Read much more about C dynamic memory allocation. If you don't like that, learn about garbage collection. With C on Linux and some other systems, you could consider using Boehm's conservative garbage collector. You'll then use GC_MALLOC and/or GC_MALLOC_ATOMIC instead of malloc, and GC_STRDUP instead of strdup and you won't bother about free (you might sometimes use GC_FREE if wanted). I find it very useful, but it does have some drawbacks (a bit slower than malloc, and no explicit guarantee about releasing memory...).

Read about memory corruption, and memory leaks

BTW, you should first compile your program with all warnings and debug info (e.g. gcc -Wall -g). Then you could use your debugger (gdb), set a breakpoint in malloc after main has been reached, and see when malloc is called. You'll see that  strdup is calling malloc ....

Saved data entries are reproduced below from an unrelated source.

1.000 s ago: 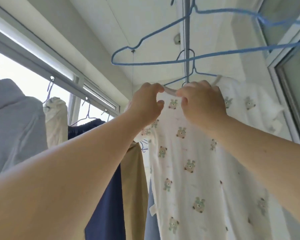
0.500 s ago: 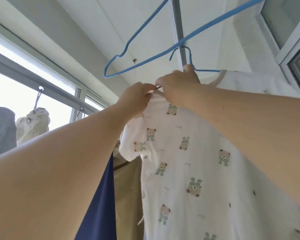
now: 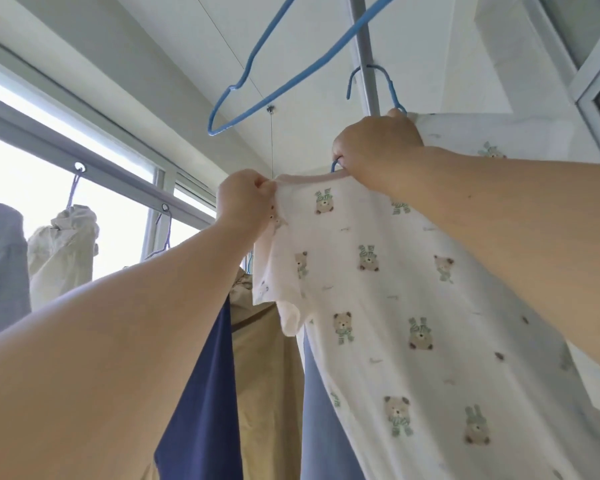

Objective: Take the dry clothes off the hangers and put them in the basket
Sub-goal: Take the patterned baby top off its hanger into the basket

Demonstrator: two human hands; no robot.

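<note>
White sloped ceiling (image 3: 309,36) overhead — a thin wire (image 3: 272,143) drops from a small fitting on it. Left of the wire, a wide window (image 3: 49,188) with grey frame, blown-out daylight behind. Right of the wire, a grey vertical pole (image 3: 364,53); further right, another window frame (image 3: 593,74).

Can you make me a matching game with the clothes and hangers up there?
Things:
1. bear shirt
2. empty blue hanger
3. navy cloth
4. cream bundle

Where or how:
A. hangs by the window
B. held by both hands
C. carries no clothes
D. below the left arm

Pairs: 1-B, 2-C, 3-D, 4-A. The left hand pinches the shirt's shoulder; the right hand grips its collar.
</note>
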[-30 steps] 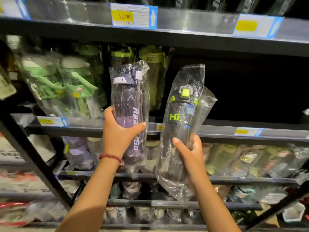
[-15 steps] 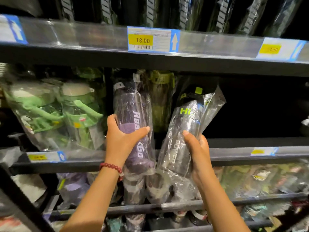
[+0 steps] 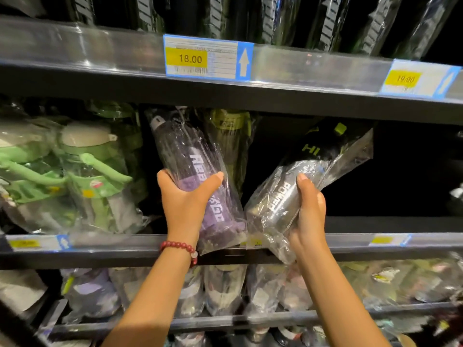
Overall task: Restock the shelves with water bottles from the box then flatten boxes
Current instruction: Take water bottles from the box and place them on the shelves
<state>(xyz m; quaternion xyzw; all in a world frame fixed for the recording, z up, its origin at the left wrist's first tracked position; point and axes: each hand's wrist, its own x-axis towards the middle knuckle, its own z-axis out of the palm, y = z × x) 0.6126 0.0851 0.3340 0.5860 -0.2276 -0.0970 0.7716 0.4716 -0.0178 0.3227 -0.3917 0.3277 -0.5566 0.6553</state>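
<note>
The left hand (image 3: 186,199), a red bead bracelet (image 3: 179,246) on its wrist, is wrapped around the lower half of a purple water bottle (image 3: 193,171) in a clear plastic bag, thumb on one side and fingers on the other. The bottle leans top-left, its base just over the front edge of the middle shelf (image 3: 375,242). The right hand (image 3: 309,211) clasps a dark bottle with green lettering (image 3: 300,181), also bagged, which tilts top-right into the dark open space of that shelf. The two bottles' lower ends nearly touch between the hands. Left of the purple bottle stand green-lidded bottles (image 3: 85,171) in bags; an olive-capped bottle (image 3: 229,136) stands behind it. The shelf above carries a price tag (image 3: 200,58) reading 18.00. More bagged bottles fill the lower shelf (image 3: 250,320).
</note>
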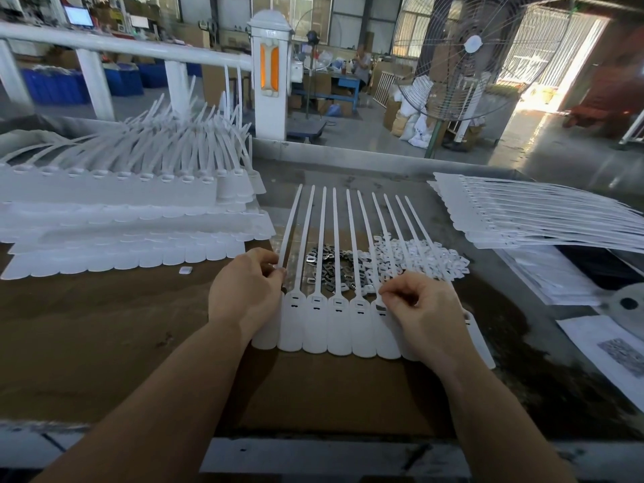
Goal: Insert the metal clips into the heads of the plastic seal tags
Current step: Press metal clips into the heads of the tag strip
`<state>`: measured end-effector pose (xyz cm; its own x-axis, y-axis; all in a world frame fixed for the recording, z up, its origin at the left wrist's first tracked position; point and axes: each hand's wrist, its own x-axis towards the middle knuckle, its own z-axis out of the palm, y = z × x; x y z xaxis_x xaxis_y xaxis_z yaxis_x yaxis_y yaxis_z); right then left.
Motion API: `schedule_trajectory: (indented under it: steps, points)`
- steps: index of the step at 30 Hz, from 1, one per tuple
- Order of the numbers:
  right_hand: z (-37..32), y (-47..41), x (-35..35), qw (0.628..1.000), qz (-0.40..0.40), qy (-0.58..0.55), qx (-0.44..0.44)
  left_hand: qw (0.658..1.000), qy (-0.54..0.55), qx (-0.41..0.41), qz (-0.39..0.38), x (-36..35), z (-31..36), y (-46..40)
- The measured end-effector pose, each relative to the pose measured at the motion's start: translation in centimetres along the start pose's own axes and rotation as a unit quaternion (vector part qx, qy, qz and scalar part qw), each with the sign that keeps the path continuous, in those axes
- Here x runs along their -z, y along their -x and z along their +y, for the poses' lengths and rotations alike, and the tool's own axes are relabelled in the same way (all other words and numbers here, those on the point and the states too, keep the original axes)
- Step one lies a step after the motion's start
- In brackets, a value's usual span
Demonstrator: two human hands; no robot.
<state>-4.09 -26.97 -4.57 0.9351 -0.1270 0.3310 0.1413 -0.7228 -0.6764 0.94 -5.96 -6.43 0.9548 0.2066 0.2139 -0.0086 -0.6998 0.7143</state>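
Observation:
A joined strip of white plastic seal tags (339, 329) lies flat on the brown board, straps pointing away from me. Several heads near the middle show dark slots. Behind the strip lies a pile of grey metal clips (334, 270), with a heap of small white plastic caps (418, 254) to its right. My left hand (245, 291) rests on the strip's left end, fingers curled and pinching at the leftmost strap. My right hand (418, 308) covers the strip's right part, thumb and forefinger pinching a small dark metal clip over a tag head.
Tall stacks of white tag strips (122, 210) fill the left of the table. Another stack (540, 214) lies at the right, with papers (603, 346) and a round white part near it. One loose white cap (185, 270) sits left of my hand. A standing fan (470, 57) rises beyond the table.

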Motion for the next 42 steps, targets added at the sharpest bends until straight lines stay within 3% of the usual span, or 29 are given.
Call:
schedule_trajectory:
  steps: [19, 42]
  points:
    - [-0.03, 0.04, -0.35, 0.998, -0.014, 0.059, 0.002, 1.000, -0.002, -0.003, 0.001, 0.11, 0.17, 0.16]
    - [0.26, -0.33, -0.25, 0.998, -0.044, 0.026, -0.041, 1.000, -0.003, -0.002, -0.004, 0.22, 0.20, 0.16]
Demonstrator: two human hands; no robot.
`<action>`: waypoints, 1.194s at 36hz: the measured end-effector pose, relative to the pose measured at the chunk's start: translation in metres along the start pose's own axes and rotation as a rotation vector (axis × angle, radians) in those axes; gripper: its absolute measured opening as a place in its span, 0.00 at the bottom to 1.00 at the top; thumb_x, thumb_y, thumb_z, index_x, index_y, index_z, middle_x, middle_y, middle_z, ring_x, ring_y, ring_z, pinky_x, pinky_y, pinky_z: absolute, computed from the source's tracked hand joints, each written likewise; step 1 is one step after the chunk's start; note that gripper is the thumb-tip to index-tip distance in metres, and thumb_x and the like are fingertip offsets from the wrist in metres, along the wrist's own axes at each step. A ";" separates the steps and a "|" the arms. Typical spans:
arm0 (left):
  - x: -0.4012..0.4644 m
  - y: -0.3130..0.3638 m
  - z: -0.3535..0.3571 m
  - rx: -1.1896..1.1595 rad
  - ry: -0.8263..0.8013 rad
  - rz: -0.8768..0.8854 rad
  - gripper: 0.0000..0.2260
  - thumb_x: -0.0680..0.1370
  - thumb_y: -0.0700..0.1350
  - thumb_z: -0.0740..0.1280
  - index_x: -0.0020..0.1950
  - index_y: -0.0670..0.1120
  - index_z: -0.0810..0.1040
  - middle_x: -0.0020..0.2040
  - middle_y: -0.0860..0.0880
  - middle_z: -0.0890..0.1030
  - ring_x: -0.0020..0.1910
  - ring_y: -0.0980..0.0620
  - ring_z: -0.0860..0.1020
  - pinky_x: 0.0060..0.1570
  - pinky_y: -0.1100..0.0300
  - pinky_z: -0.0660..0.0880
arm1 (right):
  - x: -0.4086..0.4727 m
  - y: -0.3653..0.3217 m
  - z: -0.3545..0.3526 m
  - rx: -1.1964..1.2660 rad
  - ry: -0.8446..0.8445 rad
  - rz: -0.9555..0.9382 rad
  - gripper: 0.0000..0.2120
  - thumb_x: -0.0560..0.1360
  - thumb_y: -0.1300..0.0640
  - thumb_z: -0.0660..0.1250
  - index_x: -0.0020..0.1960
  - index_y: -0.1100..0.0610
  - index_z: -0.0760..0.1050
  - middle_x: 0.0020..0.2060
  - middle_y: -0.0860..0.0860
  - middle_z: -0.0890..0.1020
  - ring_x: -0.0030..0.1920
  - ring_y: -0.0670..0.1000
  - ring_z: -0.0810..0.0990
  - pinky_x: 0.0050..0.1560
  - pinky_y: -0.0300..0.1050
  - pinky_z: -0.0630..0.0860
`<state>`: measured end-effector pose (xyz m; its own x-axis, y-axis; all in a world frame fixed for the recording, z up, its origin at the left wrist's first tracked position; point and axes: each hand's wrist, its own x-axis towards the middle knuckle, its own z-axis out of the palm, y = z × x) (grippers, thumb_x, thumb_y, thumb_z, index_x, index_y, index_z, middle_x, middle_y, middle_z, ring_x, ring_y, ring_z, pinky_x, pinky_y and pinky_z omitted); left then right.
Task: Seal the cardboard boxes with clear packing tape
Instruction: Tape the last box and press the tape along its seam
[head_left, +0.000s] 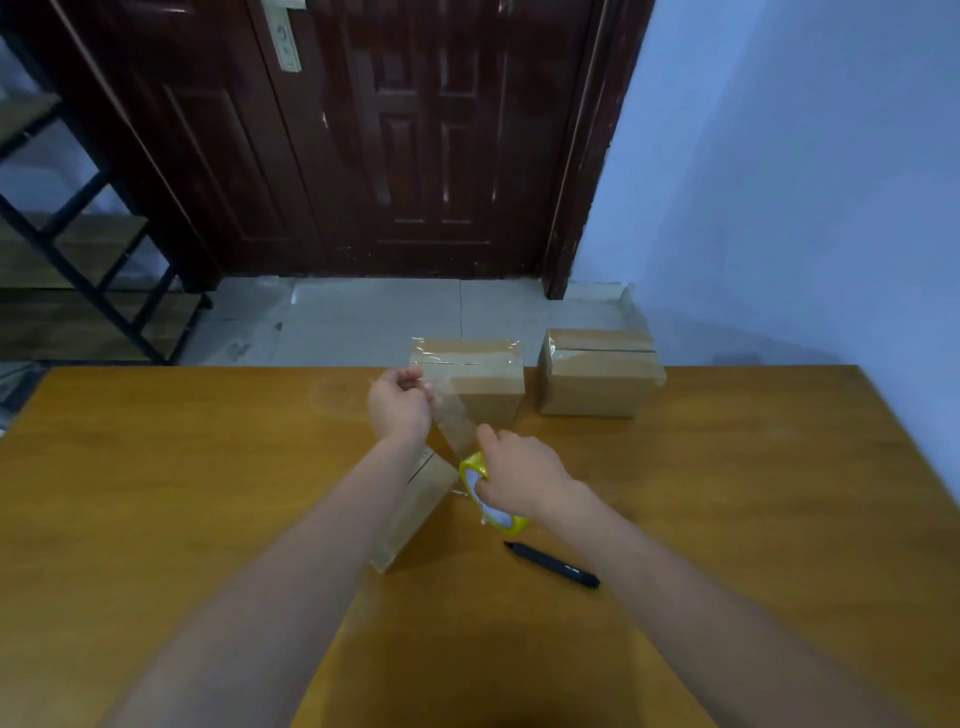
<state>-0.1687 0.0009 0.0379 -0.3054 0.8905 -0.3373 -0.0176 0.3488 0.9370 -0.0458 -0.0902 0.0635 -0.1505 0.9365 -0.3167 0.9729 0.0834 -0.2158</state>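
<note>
Wooden table (727, 493): glossy taped cardboard boxes (470, 374).

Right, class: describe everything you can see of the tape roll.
The tape roll is a yellow ring with a white inside, wound with clear glossy tape. It is held above the table, tilted on edge. The right hand grips it, fingers through its middle. A clear strip runs from it up to the left hand, which pinches the free end. The roll is beside a small box that lies under the left arm.
</note>
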 end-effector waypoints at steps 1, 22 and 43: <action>0.001 -0.004 -0.002 0.011 0.013 0.003 0.14 0.74 0.28 0.64 0.39 0.47 0.73 0.35 0.50 0.75 0.35 0.49 0.76 0.40 0.58 0.76 | 0.001 0.001 -0.002 0.009 -0.021 0.008 0.19 0.75 0.55 0.63 0.62 0.60 0.62 0.47 0.56 0.75 0.45 0.60 0.76 0.30 0.45 0.63; 0.016 -0.034 -0.040 0.024 0.117 -0.134 0.07 0.73 0.32 0.69 0.44 0.43 0.76 0.44 0.45 0.79 0.47 0.49 0.76 0.54 0.58 0.72 | -0.012 0.010 0.025 0.003 -0.053 0.058 0.21 0.72 0.47 0.67 0.59 0.57 0.67 0.49 0.55 0.79 0.48 0.59 0.79 0.36 0.46 0.69; 0.027 -0.058 -0.029 0.053 0.212 -0.086 0.05 0.76 0.33 0.67 0.48 0.42 0.73 0.46 0.44 0.76 0.47 0.48 0.74 0.55 0.53 0.72 | 0.012 0.008 0.037 0.138 -0.108 0.118 0.23 0.72 0.46 0.67 0.61 0.57 0.70 0.50 0.55 0.79 0.50 0.57 0.79 0.39 0.45 0.71</action>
<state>-0.2031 -0.0034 -0.0225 -0.4978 0.7777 -0.3839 -0.0042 0.4406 0.8977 -0.0459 -0.0907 0.0237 -0.0623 0.8946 -0.4425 0.9527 -0.0789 -0.2936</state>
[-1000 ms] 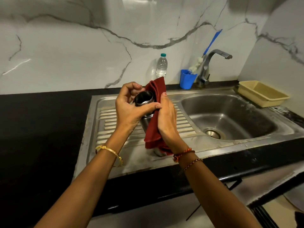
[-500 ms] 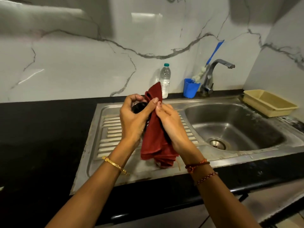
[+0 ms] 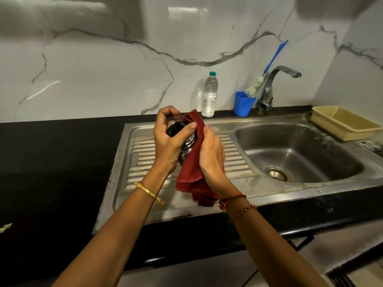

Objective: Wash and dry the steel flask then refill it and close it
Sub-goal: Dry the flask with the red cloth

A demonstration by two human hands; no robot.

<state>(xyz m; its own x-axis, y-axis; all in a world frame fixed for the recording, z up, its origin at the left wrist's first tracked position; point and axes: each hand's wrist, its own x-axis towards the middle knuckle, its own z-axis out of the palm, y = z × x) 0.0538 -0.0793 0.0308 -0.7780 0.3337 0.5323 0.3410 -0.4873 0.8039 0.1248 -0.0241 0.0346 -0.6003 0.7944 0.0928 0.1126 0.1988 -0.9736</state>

FYI, on Linux, malloc is implemented using mmap(2) -and sometimes the old sbrk(2)- syscalls -to get "large" memory regions (of several kilobytes or even megabytes), and free may sometimes call munmap(2) -for these large regions- but most often it justs mark a freed block as reusable, so that block could be reused in some future calls to malloc. Hence a program doing malloc and free might not release all it previously used memory to the kernel. See also this question about memory fragmentation.

use also Valgrind and the address sanitizer

On some operating systems (e.g. Linux) you could compile your C code (using GCC) using gcc -Wall -Wextra -g then use the valgrind tool at runtime. It slows down the execution, but it is helpful in finding bugs like some memory leaks and some buffer overflow. With a recent GCC or Clang compiler, you could also use -at compile time- its address sanitizer (instrumenting the generated code).

You might also read the GC handbook, related to memory allocation and garbage collection algorithms.